Dear Editor,
More than a hundred years after the Polish-British author Joseph Conrad wrote “Heart of Darkness,” a haunting description of the genocidal horror of colonialism and imperialism in Africa, the world continues to witness a similar erasure of the thin line that divides humanity from savagery.
Civilisation, Conrad noted, is a fragile veneer that masks a propensity for violence that percolates in the human psyche. And when that veneer is ripped off in countries like Sudan, Haiti, Ukraine and in the Occupied Palestinian Territories, we are most certainly going to catch a glimpse of what Conrad described in “Heart of Darkness.”
Make no doubt, what we are seeing on our television screens is a sanitized version of terror compounded by human misery. The staggering statistics tell only a small part of the cruelty that is now leading to an unprecedented humanitarian crisis.
Over 31,000 Palestinians have been murdered in five months and somehow, in some sick twisted way, they might be the lucky ones. Thousands of children have been left orphaned, on the brink of starvation, shivering in Gaza’s winter, with no shelter and no parents or grandparents to comfort them.
A three-story whitewashed apartment complex built to host visitors at the 2022 FIFA World Cup in Doha, Qatar is now home to 1,500 children who have had one or more of their limbs amputated due to Israel’s massive bombing campaign in Gaza. Countless more children are trapped in Gaza and the West Bank without medical assistance. The long-term health and mental impact will sting them for the rest of their short lives.
The United Nations says 1.9 million Palestinians, more than double the entire population of Guyana, have been uprooted and are internally displaced in Gaza. Many have been forced to flee from one area to another repeatedly over the last five months. A million are now jammed into Rafah, a tiny sliver of land on the border with Egypt, and Israel’s deadly firepower threatens to rain even more hell down on them.
Finding something, anything, to eat is an ordeal of immense magnitude. Famine looms large and international relief agencies are in a panic. In the first 17 days of this month an average of 159 aid trucks per day crossed into Gaza, well below the target of 500.
If Palestinians don’t die from starvation, observers say, they will most certainly die from one of many diseases oozing out from the rubble. The World Bank estimates that 45% of all residential buildings in Gaza have been leveled by Israeli bombs since October 2023. Nutrition screenings conducted by UNICEF show that rates of acute malnutrition among children in northern Gaza and Rafah have nearly doubled in just over a month.

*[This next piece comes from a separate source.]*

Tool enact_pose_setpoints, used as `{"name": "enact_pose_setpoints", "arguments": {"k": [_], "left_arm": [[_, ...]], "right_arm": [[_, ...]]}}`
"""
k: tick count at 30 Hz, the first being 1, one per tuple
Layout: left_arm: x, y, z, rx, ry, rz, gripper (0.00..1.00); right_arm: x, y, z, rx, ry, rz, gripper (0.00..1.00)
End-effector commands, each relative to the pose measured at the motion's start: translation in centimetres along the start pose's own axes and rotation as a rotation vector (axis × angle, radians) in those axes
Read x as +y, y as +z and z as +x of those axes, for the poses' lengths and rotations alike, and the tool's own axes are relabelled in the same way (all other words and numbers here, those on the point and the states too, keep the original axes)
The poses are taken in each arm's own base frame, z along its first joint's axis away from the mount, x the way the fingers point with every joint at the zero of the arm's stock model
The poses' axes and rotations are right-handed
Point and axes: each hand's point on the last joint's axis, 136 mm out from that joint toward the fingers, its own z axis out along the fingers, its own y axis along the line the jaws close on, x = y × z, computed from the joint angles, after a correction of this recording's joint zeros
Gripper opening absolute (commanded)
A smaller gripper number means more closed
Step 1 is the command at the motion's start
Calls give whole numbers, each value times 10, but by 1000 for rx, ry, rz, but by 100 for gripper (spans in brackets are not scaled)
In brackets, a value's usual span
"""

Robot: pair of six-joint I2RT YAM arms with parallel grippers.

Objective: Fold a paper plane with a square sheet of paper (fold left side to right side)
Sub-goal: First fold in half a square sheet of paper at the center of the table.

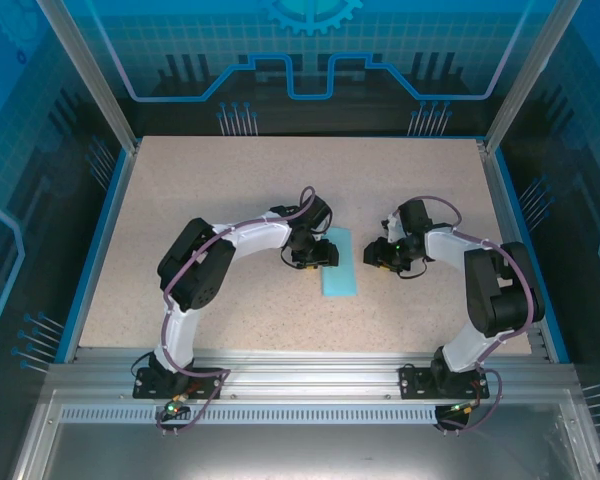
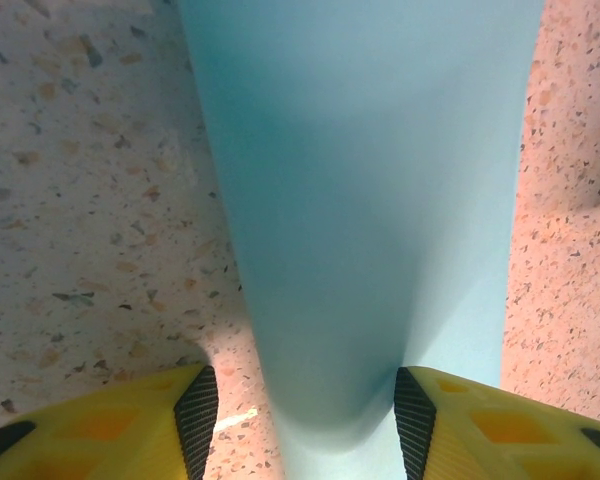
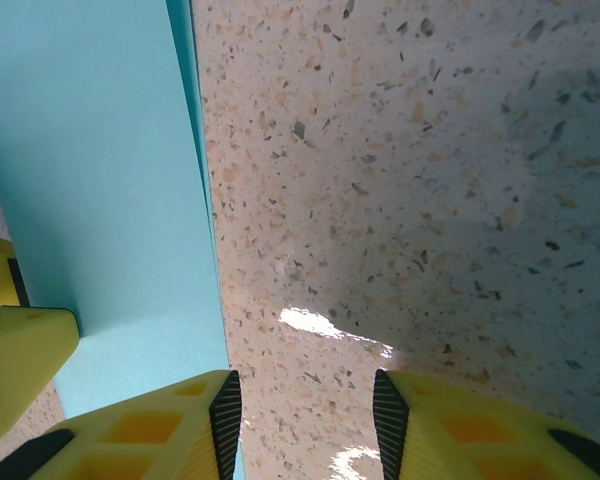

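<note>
1. My left claw (image 2: 305, 410) is standing half-wide astride the square sheet of paper (image 2: 370, 180), jaws apart and not pinching it. The sheet is lying mid-surface as a narrow doubled strip.
2. My right claw (image 3: 305, 410) is hovering just beside the strip's right edge, jaws apart, holding nothing.
3. I am judging the left-to-right fold made, with the nose and wing folds remaining.
4. The speckled surface (image 1: 200, 200) is stretching beyond, and blue panels (image 1: 310, 60) are enclosing it behind.

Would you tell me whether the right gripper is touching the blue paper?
Cannot tell. In the right wrist view, one finger of the right gripper overlaps the edge of the paper, but pressing or hovering is unclear.
</note>
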Motion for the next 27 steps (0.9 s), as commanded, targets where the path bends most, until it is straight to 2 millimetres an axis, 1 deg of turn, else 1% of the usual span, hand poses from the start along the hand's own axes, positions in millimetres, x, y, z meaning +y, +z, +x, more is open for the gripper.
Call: {"name": "enact_pose_setpoints", "arguments": {"k": [1,9,11,17,23,27], "left_arm": [[3,18,17,72,20,-28,54],[4,19,17,75,20,-31,54],[4,20,18,76,21,-33,54],[4,19,18,75,21,-33,54],[3,20,18,78,27,-31,54],[3,20,20,80,34,-34,54]], "right_arm": [[2,1,6,28,1,-17,42],[18,-1,7,30,-8,-67,40],[23,0,9,38,-13,-83,37],[36,4,16,63,-24,-122,32],[40,6,21,75,-28,-127,32],[40,4,20,65,-33,-118,32]]}}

With more than 155 thousand vulnerable and at-risk pregnant and breastfeeding women in Gaza, add another 73 thousand in the West Bank, and factor in 690 thousand menstruating women and girls in Gaza with no access to clean water and hygiene supplies, you begin to see why the international community believes this is a watershed moment.
The United Nations Relief and Works Agency for Palestine Refugees (UNRWA) who has seen their staff targeted and killed by Israel’s occupation forces – 168 and counting – says only 8 of its 24 health-care facilities are currently operational. Access to clean water could alleviate the rising malnutrition rates and fend off starvation, but UNRWA says it is only able to salvage water from seven pre-existing wells.

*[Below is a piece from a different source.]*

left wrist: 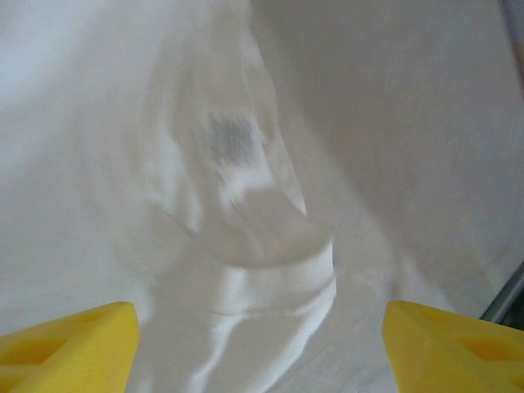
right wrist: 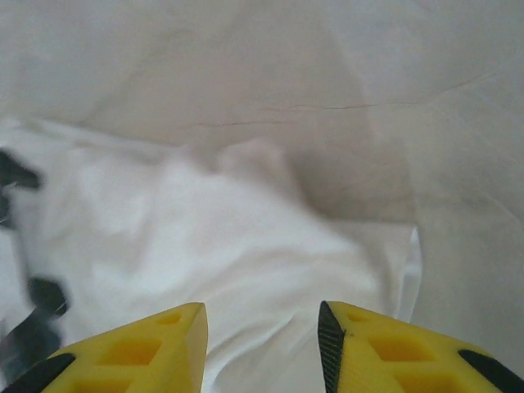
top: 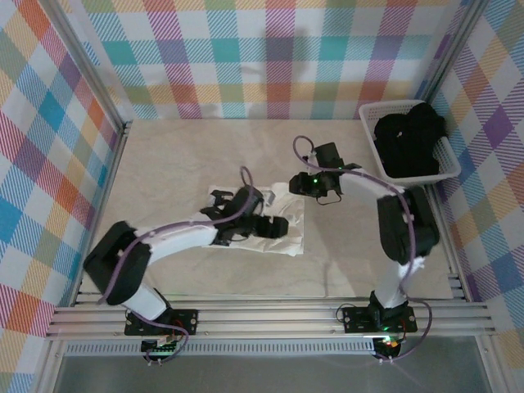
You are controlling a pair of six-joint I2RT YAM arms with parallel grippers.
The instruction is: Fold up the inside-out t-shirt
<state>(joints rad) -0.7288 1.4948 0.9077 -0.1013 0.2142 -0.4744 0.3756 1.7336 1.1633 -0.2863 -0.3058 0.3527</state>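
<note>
The white inside-out t-shirt [top: 293, 214] lies bunched in a small crumpled heap near the middle of the table. My left gripper [top: 274, 225] sits low over the heap's near side. In the left wrist view its yellow fingers [left wrist: 74, 348] stand wide apart at the frame's bottom corners, with a fold of the shirt [left wrist: 270, 278] between them and nothing pinched. My right gripper [top: 301, 187] hovers at the heap's far right edge. Its fingers [right wrist: 147, 352] are apart above the white cloth [right wrist: 205, 246], gripping nothing. The left arm covers much of the shirt from above.
A white plastic basket [top: 449, 168] holding a black garment [top: 409, 143] stands at the back right corner. The beige tabletop [top: 180, 155] is bare to the left and behind the shirt. Checked walls enclose three sides.
</note>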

Before Israel’s campaign of destruction in Gaza it supplied the Palestinian population with 18 billion liters of potable water a year – nine percent of the occupied territory’s annual use. Gaza itself produced about 200 million cubic meters – 79 percent – of its water per year. That water was pumped from an aquifer underneath Gaza, but due to years of occupation it has been contaminated with seawater. In other words, high levels of salinity in the water means it has to be purified at one of six water treatment facilities in Gaza. And because Israel cut off the electricity and fuel needed to operate backup generators; water was no longer available.
As this humanitarian crisis deepens with each passing day, grassroot organisations in every country of the world continue to raise their voices in protest to demand a permanent ceasefire and the immediate recognition of an independent Palestinian state. These organisations, once disconnected, are now rapidly coalescing into a global mass movement.
A few days ago, the entire Bueren stairs in Liege, Belgium – 374 steps at a 30% incline and considered to be one of the top 10 memorable stairs in the world – was repainted with the flag of Palestine.
And here at home, “Guyana for Palestine,” an independent grassroots organisation made up of a diverse group of students and young professionals, has raised more than GY$7M in just a few days in aid for Gaza. The organisation says it plans on raising more funds in the coming days and weeks.